MMA warned the border skirmishes
could destabilise the country

Afghanistan's Deputy Interior Minister, Hilal al-Din Hilal, told our correspondent in Kabul he hoped Pakistani troops would withdraw from the Mohmand tribal area to avoid an escalation of fighting.

Pakistan’s Islamic parties also denounced the military operation as “dangerous”, saying it could destabilise the entire tribal region of the North West Frontier Province (NWFP). 

Our correspondent said Islamabad was under pressure to end the military operation from Pakistan’s Muttahida Majlis-e-Amal (MMA) Islamic Alliance that rules the NWFP and Afghan tribesmen.

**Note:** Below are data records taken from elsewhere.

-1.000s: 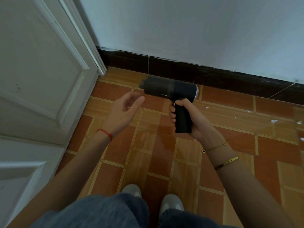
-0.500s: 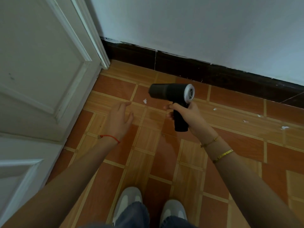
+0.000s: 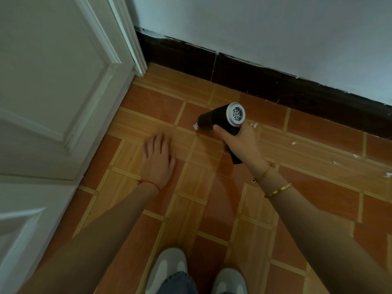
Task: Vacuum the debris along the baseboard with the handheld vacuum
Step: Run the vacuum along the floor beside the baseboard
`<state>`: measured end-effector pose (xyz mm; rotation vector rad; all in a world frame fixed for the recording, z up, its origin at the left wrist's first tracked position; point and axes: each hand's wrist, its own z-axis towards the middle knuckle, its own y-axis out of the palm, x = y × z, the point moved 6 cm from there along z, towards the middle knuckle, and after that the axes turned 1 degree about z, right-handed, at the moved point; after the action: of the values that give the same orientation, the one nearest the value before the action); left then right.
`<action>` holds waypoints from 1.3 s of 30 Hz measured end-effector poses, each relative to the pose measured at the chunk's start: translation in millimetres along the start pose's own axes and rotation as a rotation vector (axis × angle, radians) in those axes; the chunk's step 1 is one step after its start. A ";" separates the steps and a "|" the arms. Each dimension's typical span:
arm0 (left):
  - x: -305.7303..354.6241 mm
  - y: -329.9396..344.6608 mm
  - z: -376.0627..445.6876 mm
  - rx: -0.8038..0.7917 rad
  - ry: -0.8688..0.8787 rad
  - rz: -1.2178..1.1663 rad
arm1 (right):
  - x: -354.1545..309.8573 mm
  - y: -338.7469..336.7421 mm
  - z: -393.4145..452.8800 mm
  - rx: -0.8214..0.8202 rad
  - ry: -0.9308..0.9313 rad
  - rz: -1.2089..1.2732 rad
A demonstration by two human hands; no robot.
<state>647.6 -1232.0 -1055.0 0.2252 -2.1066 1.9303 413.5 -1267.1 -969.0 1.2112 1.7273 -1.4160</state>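
My right hand (image 3: 241, 143) grips the handle of a black handheld vacuum (image 3: 222, 118). Its silver rear grille faces up toward me and its nozzle points down-left at the floor. A white scrap of debris (image 3: 195, 126) lies right at the nozzle tip. More white scraps (image 3: 253, 124) lie behind my right hand, and others (image 3: 293, 143) trail off to the right along the dark baseboard (image 3: 275, 81). My left hand (image 3: 159, 158) lies flat with fingers spread, low over the tiled floor left of the vacuum, holding nothing.
A white panelled door (image 3: 53, 92) and its frame (image 3: 135, 52) fill the left side, meeting the baseboard at the corner. Orange and tan floor tiles (image 3: 307, 187) stretch to the right. My two grey shoes (image 3: 169, 270) are at the bottom edge.
The vacuum has dropped toward the floor and tilted nozzle-down onto the white scrap. My left hand has lowered and flattened near the tiles. The view has moved closer to the floor.
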 end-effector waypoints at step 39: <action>-8.3 9.7 -6.3 0.130 0.014 -0.016 | -9.8 47.2 26.5 -0.206 -0.143 -0.208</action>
<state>653.3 -1225.3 -1066.3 0.2536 -1.9658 2.0558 457.7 -1294.3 -987.3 0.8209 1.8871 -1.3654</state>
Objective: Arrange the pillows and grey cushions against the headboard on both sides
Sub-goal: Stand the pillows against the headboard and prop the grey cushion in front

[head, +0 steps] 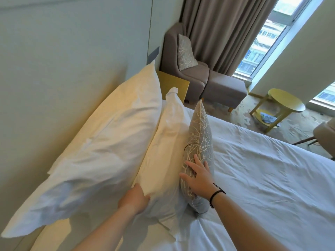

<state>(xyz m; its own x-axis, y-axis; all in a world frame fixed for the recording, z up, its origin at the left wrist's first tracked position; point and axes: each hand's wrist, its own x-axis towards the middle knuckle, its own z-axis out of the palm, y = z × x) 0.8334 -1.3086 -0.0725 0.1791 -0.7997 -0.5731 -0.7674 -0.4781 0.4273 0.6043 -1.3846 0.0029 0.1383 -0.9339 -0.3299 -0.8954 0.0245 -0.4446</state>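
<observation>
Landmark = pale padded headboard panel, running up the left side of view.

- Large white fabric pillow: leans directly on the headboard, tilted, long edge along the panel.
- Second white fabric pillow: one layer out from the headboard, standing against the first pillow, touching it.
- Left hand: at the near lower edge of the second pillow, fingers tucked in between the two pillows and hidden. Looks like a grip on the pillow edge, but I can't tell for certain.
- Grey fabric cushion with pale branch pattern: two layers out from the headboard, standing on edge on the white bed sheet, leaning on the second pillow.
- Right hand: flat on the near end of the grey cushion, fingers spread and straight, pressing, not wrapped around it. Black cord band on that wrist.
- Hands are apart; the second pillow's corner sits between them.

Beyond the far end of the headboard:
- Yellow-topped bedside table, just past the pillows' far corners.
- Grey upholstered armchair with matching footstool touching its front; a second patterned grey cushion stands upright against the chair back.
- Brown curtain behind the chair, window to its right.
- Round yellow side table further right, on patterned carpet, well away from the headboard; papers on its lower shelf.
</observation>
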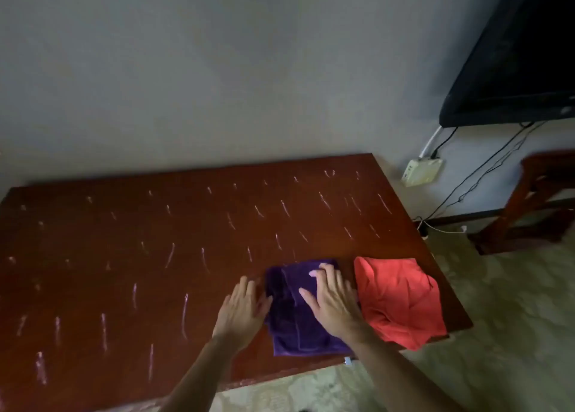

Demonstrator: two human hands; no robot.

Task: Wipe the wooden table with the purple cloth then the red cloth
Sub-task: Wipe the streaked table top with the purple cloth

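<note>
Head view is showing a glossy reddish-brown wooden tabletop [124,240] streaked with pale smears, the plush, folded purple cloth [289,315] lying near its front edge. Just right of that cloth the rumpled red cloth [401,299] is lying. The right hand [333,302] is pressing flat on the purple cloth with straight fingers [323,274], while the left hand [241,310] is resting open on the wood, touching the cloth's left edge.
</note>
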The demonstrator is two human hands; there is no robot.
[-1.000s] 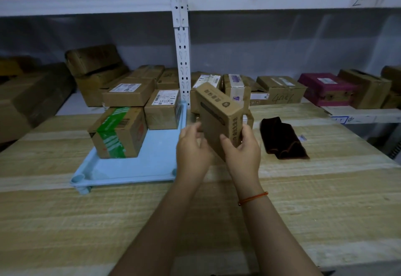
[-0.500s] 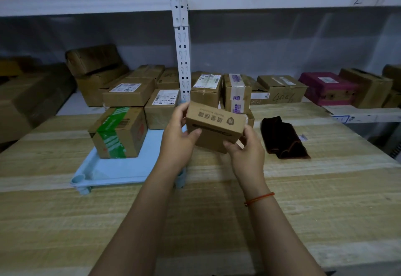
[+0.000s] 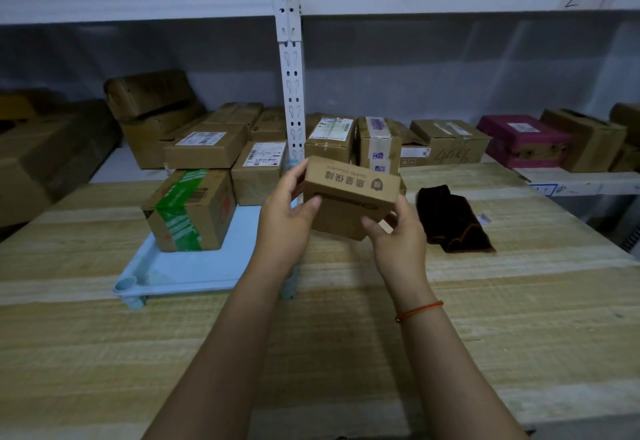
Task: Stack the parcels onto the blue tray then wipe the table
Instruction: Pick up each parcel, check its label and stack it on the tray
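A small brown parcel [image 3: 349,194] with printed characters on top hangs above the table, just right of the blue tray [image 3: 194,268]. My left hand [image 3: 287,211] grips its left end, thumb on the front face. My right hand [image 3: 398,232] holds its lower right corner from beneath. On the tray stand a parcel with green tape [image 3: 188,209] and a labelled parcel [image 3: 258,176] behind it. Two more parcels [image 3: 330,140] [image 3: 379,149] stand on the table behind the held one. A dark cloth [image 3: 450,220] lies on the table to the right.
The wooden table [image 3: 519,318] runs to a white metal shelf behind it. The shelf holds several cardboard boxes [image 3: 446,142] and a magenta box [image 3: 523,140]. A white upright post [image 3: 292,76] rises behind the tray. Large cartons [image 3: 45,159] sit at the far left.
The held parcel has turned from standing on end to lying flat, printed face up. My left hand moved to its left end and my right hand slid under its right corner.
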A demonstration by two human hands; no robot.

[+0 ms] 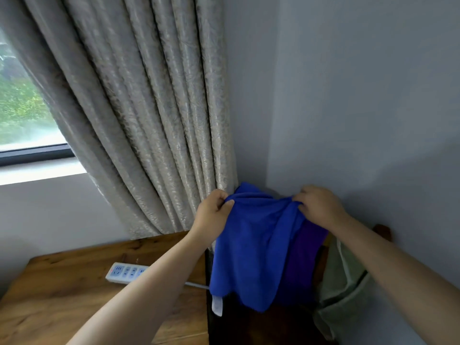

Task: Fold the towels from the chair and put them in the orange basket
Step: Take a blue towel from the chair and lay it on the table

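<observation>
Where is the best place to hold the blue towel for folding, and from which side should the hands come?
By the two top corners, from above: the blue towel hangs flat with its label lowest. The left hand and right hand already pinch that top edge.

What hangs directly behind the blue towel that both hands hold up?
A purple towel shows behind the blue towel, with a pale green one beside it. Whatever supports them is mostly covered.

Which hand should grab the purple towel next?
Probably the right hand. The purple towel hangs just below it, behind the blue towel. The left hand is farther away. Both hands are gripping the blue towel now, though.
</observation>
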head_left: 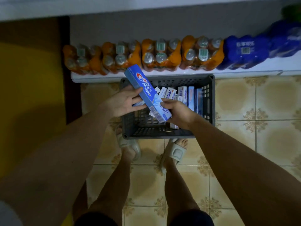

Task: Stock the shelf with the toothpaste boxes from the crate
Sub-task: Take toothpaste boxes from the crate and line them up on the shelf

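A blue toothpaste box (145,90) hangs tilted above the dark grey crate (211,101) on the floor. My right hand (179,114) grips its near end. My left hand (123,102) lies under its middle with straight fingers touching its left side. Several more toothpaste boxes (187,97), white and blue, stand on end in the crate's far right part. The low white shelf (97,78) runs just beyond the crate.
Shrink-wrapped packs of orange drink cans (161,54) and blue packs (244,53) fill the low shelf. A yellow and brown wall (32,79) stands at the left. My sandalled feet (130,149) are on the patterned tile floor (244,103) right behind the crate.
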Demonstrator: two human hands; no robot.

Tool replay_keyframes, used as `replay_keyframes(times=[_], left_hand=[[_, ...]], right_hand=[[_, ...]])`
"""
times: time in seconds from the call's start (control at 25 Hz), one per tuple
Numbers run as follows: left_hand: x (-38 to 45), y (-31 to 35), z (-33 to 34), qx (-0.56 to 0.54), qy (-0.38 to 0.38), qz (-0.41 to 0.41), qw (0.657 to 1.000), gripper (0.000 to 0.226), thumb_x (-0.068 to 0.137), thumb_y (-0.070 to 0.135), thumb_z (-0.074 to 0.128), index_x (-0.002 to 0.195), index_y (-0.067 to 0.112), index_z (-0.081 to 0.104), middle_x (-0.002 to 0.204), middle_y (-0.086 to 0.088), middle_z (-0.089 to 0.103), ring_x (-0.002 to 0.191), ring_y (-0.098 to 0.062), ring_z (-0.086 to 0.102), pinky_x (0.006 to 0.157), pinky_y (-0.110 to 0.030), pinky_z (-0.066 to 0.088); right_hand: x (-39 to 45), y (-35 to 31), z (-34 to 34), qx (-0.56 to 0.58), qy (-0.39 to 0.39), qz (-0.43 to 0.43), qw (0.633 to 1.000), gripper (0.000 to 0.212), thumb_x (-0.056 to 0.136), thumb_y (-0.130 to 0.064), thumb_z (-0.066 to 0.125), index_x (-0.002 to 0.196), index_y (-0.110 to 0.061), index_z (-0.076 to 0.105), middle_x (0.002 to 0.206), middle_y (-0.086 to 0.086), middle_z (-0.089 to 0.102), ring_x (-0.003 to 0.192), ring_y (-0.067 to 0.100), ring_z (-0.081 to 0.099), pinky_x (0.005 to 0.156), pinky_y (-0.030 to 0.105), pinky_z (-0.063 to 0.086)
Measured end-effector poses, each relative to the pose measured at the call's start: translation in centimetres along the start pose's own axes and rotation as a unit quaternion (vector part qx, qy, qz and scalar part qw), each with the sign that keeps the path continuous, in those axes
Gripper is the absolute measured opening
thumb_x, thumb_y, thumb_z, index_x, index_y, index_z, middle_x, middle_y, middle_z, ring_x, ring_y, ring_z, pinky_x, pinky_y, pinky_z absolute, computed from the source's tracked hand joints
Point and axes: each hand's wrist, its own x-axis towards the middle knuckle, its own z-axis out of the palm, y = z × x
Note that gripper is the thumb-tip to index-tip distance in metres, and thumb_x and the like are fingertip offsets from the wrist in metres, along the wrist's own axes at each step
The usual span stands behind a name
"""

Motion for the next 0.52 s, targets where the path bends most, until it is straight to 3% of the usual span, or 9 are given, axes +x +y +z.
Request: replay_keyframes(times=[0.12,0.2,0.28,0.36,0.52], left_hand=[[-5.8,2.2,2.4,0.006,0.007,-0.008,1.0,0.079,0.059,0.036,0.09,0.128,0.02,0.054,0.127,-0.007,0.067,0.116,-0.024,0.064,0.085,-0.042,0.057],[-10.3,4.2,4.8,0.003,0.021,-0.011,1.0,0.085,0.058,0.041,0.09,0.132,0.019,0.052,0.127,-0.006,0.067,0.115,-0.023,0.065,0.083,-0.038,0.058],[-15.4,6.6,7.5,0.003,0.031,0.005,1.0,0.065,0.067,0.04,0.08,0.125,0.023,0.058,0.118,-0.003,0.07,0.104,-0.019,0.068,0.075,-0.032,0.058],[-19.8,9.1,9.4,-0.01,0.05,0.026,0.998,0.048,0.07,0.04,0.072,0.114,0.025,0.062,0.105,-0.002,0.072,0.091,-0.017,0.069,0.067,-0.026,0.057],[-26.0,13.9,10.8,-0.005,0.081,0.074,0.994,0.033,0.09,0.048,0.058,0.112,0.025,0.066,0.101,-0.002,0.072,0.095,-0.021,0.065,0.077,-0.03,0.046]], right_hand=[[-6.3,-3.1,2.9,-0.042,0.021,-0.011,0.999,0.027,0.094,-0.02,0.061,0.121,-0.022,0.065,0.124,0.006,0.068,0.115,0.026,0.064,0.099,0.047,0.051],[-11.2,-5.6,4.9,-0.11,0.037,-0.032,0.993,0.034,0.085,-0.025,0.068,0.118,-0.025,0.07,0.127,0.003,0.066,0.118,0.025,0.062,0.104,0.049,0.047],[-16.8,-8.5,7.0,-0.163,0.037,-0.062,0.984,0.043,0.083,-0.021,0.07,0.126,-0.022,0.067,0.133,0.002,0.062,0.124,0.025,0.056,0.107,0.046,0.044],[-21.6,-11.5,8.7,-0.204,0.031,-0.099,0.974,0.037,0.09,-0.011,0.066,0.126,-0.02,0.067,0.131,0.001,0.063,0.124,0.022,0.055,0.107,0.043,0.045],[-29.8,-17.2,10.8,-0.29,0.038,-0.157,0.943,0.034,0.092,-0.008,0.064,0.121,-0.024,0.069,0.129,-0.002,0.064,0.121,0.018,0.056,0.106,0.037,0.045]])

“Any uprising against operations jointly sponsored by the Americans could spread to the entire tribal belt which will weaken the country’s stability to defend its eastern border with India,” said a leader of MMA, Hafiz Hussain Ahmad.

Clashes

Clashes erupted for a third day between Afghan tribesmen and Pakistani troops near the border as the US-backed Pakistanis continued a crackdown on what they said was an influx of suspected al-Qaeda and Taliban members.

There were exchanges of fire northwest of the eastern Afghan city of Jalalabad and the Mohmand area near the Afghan-Pakistan border on Tuesday, our correspondent said.

Pakistani military officials said a soldier was killed and another   injured in the fighting.

Afghan government forces said they had secured almost all passes to block entry of anyone trying to leave Afghanistan.

Last weekend US forces in Afghanistan launched “Operation Unified Resolve” aimed at stopping suspected fighters from crossing into Pakistan. 

About 2,000 Pakistani troops and tribal militias were mobilised at the Mohmand border, while around 500 US and Afghan troops were on the Afghan side to block routes which they say are used by fighters to launch attacks.

Afghan tribesmen accused Pakistan’s forces of trying to capture the town of Khousa Khalil near the border. They said the forces had seized the Anarki Candow area, which had been under Afghan control.

Taliban resistance council

The Taliban leader's whereabouts
are unknown

Meanwhile, Taliban leader Mullah Omar has named a 10-man council to organise resistance attacks against foreign troops in Afghanistan, according to a Pakistani news report on Tuesday.

A Taliban spokesman said Mullah Omar announced the formation of the body in an audio tape sent from his hiding place, according to The News newspaper.

In the tape, Mullah Omar called on the Taliban to drive out US and other foreign troops and what he described as "the puppet government" of US-backed President Hamid Karzai.

Washington does not know the whereabouts of Mullah Omar, despite more than a year and a half of operations across Afghanistan.

The paper said the council included former Taliban Defence Minister Obaid Allah and military commanders like Mullah Dad Allah and Akhtar Mohammad Usami.

Officials of the Taliban, driven from power by US-led forces in 2001, could not be reached for comment.

There are about 11,500 foreign troops under US command who say they are searching for alleged remnants of the Taliban in Afghanistan.